From Pa Wa we crossed the river to the village of Maw Ton in a very small boat. In Maw Ton the Myeik – Tanintharyi main trunk road touches the river. From there it’s only a short ride to the city of Tanintharyi (see photo of jetty below). Adventurous travelers can carry on all the way to Kawthaung, Myanmar’s southernmost city. The road from Myeik to Tanintharyi is fairly good, and we were told by our driver that the road further south from Tanintharyi to Kawthaung and the Thai border town of Ranong was OK, too! To get to Ranong you have to cross the River which forms the border between Myanmar and Thailand.

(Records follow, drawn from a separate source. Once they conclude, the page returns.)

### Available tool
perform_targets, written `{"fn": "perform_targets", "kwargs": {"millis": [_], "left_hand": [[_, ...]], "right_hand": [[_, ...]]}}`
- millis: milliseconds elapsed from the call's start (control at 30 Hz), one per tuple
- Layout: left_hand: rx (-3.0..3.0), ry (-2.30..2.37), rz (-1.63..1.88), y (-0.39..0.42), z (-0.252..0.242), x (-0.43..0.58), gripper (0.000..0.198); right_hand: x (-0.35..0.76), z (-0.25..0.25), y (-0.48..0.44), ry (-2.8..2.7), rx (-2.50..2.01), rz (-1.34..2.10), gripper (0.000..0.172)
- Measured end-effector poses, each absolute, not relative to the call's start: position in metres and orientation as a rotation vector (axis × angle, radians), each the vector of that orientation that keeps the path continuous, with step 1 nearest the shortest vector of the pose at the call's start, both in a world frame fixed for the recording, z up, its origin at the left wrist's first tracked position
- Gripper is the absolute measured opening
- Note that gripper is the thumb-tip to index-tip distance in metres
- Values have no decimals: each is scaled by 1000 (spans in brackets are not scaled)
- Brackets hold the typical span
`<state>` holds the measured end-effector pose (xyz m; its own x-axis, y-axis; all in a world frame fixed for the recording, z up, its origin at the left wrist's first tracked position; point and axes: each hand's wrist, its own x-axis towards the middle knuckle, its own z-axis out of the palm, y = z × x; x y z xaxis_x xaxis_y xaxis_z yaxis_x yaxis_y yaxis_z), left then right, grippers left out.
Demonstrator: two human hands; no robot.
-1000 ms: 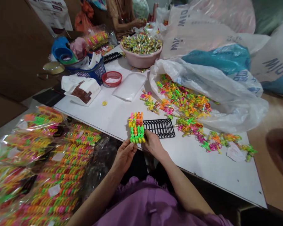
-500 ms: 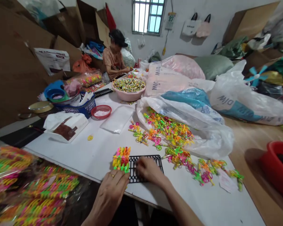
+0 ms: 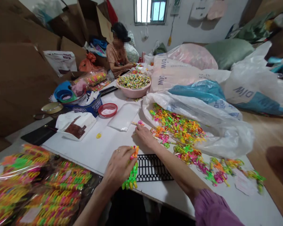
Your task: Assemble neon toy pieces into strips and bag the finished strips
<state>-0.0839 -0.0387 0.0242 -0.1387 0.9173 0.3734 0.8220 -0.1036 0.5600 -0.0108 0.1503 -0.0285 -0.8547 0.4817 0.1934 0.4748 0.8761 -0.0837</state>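
Note:
On the white table lies a black slotted plastic rack (image 3: 153,168), with a block of bright plastic toys (image 3: 133,175) standing in its left end. My left hand (image 3: 119,164) is curled over that block, its fingers closed around the toys and hiding most of them. Beyond the rack, my right hand (image 3: 145,135) reaches to the left edge of a loose pile of small ringed plastic toys (image 3: 160,135). Its fingertips are pinched together at one small toy (image 3: 135,123), which they partly cover. My right forearm passes above the rack's right end.
An open white sack (image 3: 226,135) spills toys at the right. Behind stand a pink basin (image 3: 134,91) of small pieces, a red basket (image 3: 108,110) and clear bags (image 3: 124,117). Bagged toys (image 3: 63,179) lie at lower left. A co-worker (image 3: 119,53) sits at the far end.
My right hand has left the rack and gone forward to the loose toys. My left hand has moved up over the block of toys. The view has shifted a little.

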Motion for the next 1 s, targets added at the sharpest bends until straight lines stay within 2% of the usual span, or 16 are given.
{"fn": "perform_targets", "kwargs": {"millis": [167,367,500,667,800,867,1000], "left_hand": [[2027,1829,880,-24,5,-85,18],[2105,1947,856,-45,-4,-81,19],[2055,1905,927,-46,-2,-81,16],[2104,1932,844,-42,-3,-82,16],[2181,1972,761,-41,-4,-82,17],[2219,1985,758,-41,-5,-82,18],[2270,2006,742,-40,-4,-79,19]], "right_hand": [[50,-32,119,-2946,-547,15,17],[59,-36,100,-2874,-782,27,24],[37,-26,104,-2875,-822,-25,16],[36,-16,113,-2820,-610,-102,21],[61,-29,110,-2943,-462,11,16],[75,-35,104,-2914,-572,75,18],[79,-34,89,-2722,-1189,190,20]]}}
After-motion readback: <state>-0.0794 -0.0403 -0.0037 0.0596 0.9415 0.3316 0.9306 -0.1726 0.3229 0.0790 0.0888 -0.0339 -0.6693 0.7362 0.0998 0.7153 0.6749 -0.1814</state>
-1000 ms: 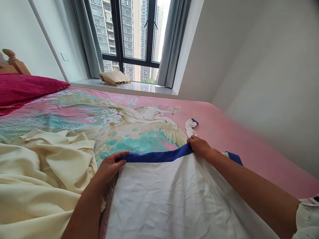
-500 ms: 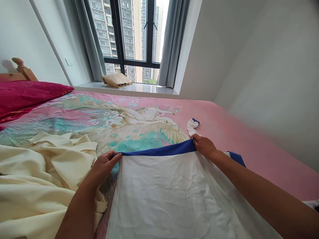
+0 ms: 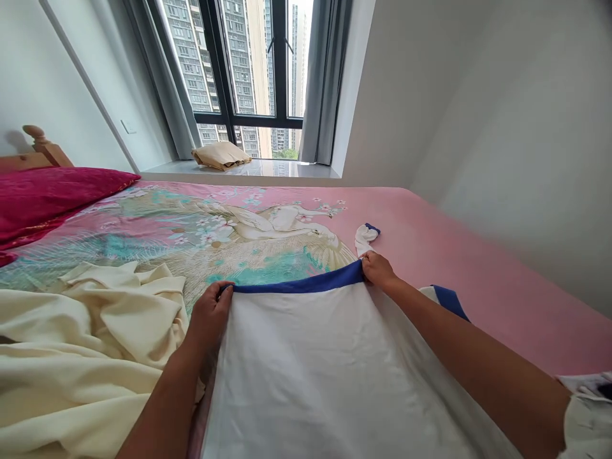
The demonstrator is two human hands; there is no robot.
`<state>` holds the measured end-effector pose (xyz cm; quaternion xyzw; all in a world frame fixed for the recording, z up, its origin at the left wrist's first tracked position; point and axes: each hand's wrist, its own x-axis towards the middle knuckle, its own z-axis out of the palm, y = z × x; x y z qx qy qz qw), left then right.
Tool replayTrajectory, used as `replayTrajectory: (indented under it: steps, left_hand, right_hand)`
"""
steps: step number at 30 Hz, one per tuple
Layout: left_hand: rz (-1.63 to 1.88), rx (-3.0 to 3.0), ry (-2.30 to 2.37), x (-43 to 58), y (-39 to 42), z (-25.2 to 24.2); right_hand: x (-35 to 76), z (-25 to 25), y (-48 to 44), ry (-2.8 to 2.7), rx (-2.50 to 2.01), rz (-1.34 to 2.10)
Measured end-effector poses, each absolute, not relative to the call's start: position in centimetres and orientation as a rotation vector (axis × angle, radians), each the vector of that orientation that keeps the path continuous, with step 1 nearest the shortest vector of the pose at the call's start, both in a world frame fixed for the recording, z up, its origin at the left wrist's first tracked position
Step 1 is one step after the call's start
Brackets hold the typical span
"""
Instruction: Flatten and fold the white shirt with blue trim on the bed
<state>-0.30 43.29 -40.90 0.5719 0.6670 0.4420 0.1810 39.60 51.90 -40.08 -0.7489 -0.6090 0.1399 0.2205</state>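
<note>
we have the white cloth (image 3: 306,376) in front of us over the near side of the bed's pink printed cover (image 3: 406,223), with the cream cloth (image 3: 119,312) heaped to its left. our left hand (image 3: 210,312) is closed on the left end of the blue band (image 3: 306,282) that edges the white cloth, thumb and fingers pinching the corner; our right hand (image 3: 378,269) grips the band farther right, its fingers curled over it. a white strip with a blue tip (image 3: 366,236) lies just beyond the right hand, and we cannot tell whether it is joined to the cloth

to do this well, we judge, we should pull evenly outward with both hands so the band runs straight, and set the two ends level, since the right one sits a bit higher in view. the pinch wants to be right at the edge, so that the band lies flat without rolling and the soft creases below smooth out

the band runs crosswise, left to right, on the side toward the window (image 3: 229,118); from it the white panel comes down toward us, widening to the right. its long axis seems to run from the band toward us, though the near end is out of view, so we cannot be sure
</note>
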Motion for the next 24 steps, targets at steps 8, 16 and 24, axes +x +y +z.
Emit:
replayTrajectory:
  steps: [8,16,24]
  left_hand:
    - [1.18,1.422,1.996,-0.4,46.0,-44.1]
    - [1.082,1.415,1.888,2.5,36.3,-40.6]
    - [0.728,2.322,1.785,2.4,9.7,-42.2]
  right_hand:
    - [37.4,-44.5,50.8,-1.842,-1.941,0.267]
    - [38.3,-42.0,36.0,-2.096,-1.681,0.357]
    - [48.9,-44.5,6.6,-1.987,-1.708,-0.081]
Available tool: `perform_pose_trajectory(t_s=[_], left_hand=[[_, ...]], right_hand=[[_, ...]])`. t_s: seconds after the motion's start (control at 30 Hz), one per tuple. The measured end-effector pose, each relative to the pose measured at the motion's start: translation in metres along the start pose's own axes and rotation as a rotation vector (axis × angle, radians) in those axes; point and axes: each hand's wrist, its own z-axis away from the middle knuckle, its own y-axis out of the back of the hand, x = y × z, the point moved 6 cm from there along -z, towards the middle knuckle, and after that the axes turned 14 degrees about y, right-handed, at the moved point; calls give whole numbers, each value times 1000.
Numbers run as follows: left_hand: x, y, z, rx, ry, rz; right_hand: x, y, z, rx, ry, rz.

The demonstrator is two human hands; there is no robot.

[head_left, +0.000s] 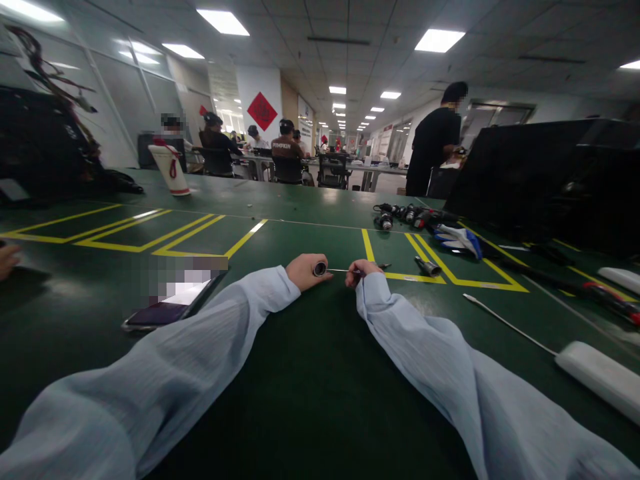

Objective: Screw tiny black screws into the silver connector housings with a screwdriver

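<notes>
My left hand is closed around a small round dark part with a silvery rim, its open end facing me. Opposite it, my right hand grips what looks like a slim screwdriver. The thin metal shaft points left at the fingers of my left hand; whether its tip touches the part cannot be made out. A dark end of the tool pokes out on the right of my right hand. Just beyond that lies a metal cylindrical connector piece, tilted on the green table.
A phone lies left of my left forearm. Farther right are several dark connectors, a blue-white glove, a white cable and a white power bank-like block. A paper cup stands back left. Another person's hand shows at the left edge.
</notes>
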Motion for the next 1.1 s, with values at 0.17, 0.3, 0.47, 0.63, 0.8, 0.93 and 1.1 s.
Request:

Hardly anyone who comes to this city today would believe that it was once a very busy trade center on the overland route from Myeik to Siam (Thailand). Before the era of steam navigation, sailing ships tried to avoid the long and dangerous route around the tip of the Malay Peninsula where the city of Singapore was founded later. Notorious Pirates in the Straits of Malacca, treacherous waters and dangerous storms had caused traders and sailors long ago to think about an alternative safer route for their trade with the Kingdom of Siam. And thus they forged the overland route from Myeik across the mountains to Siam. The ships sailed up the Tanintharyi River and from there the goods were transported by elephant and horse caravans to the Siamese side. The British author Maurice Collis has described the journey in his book ‘Siamese White’ (see above). It is also mentioned in Axel Aylwen’s trilogy ‘The Falcon of Siam’, the life story of Constantine Phaulkon, a Greek adventurer who served as a minister under the Siamese king Narai. Today, Tanintharyi (formerly called Tenasserim) is a sleepy place with nice wooden houses and a colourful market. The once busy jetty doesn’t seem to be much frequented these days. A hotel at the edge of town offers decent accommodation.
Myeik Archipelago by speedboat
In Myeik we booked a trip with Aqua Wings, based at the jetty. The tour included: swimming at Smart Island, a waterfall on another island, a visit to a Moken (sea gypsies) village and a snorkeling tour, price 80 $ (foreigners). It takes more than one hour through mangrove forest until you see the first stretches of blue water. Our first stop was Smart Island which looked quite alright from a distance. However, when we disembarked (there were only three foreigners on the boat, the rest being Burmese) we saw that the beach was heavily polluted with all kinds of plastic, bottles, cans etc. We walked across the island to another ‘nicer’ beach that looked even worse. There were a handful of ‘wardens’ living on the island but it seemed to me that they had better things to do than cleaning the beach and make it suitable for people who wanted to take a swim.
The visit to a Moken village was somewhat depressing (we met only children and old people) and the waterfall must rank among the smallest in SE-Asia. The snorkeling trip, however, was something not to be missed! Not that we saw a lot of fish or corals. Even though there must be some of the latter as the boat man gave one he had freshly broken off to a passenger he seemed to like.
The real fun was to watch the Burmese passengers snorkeling and enjoying themselves. Most of them wore a life vest and floated on a life-buoy and looked into the deep blue clear sea. Altogether, definitely not worth the money!
From Myeik there is at least one flight per day to Yangon. So we took the plane back and saved a lot of time.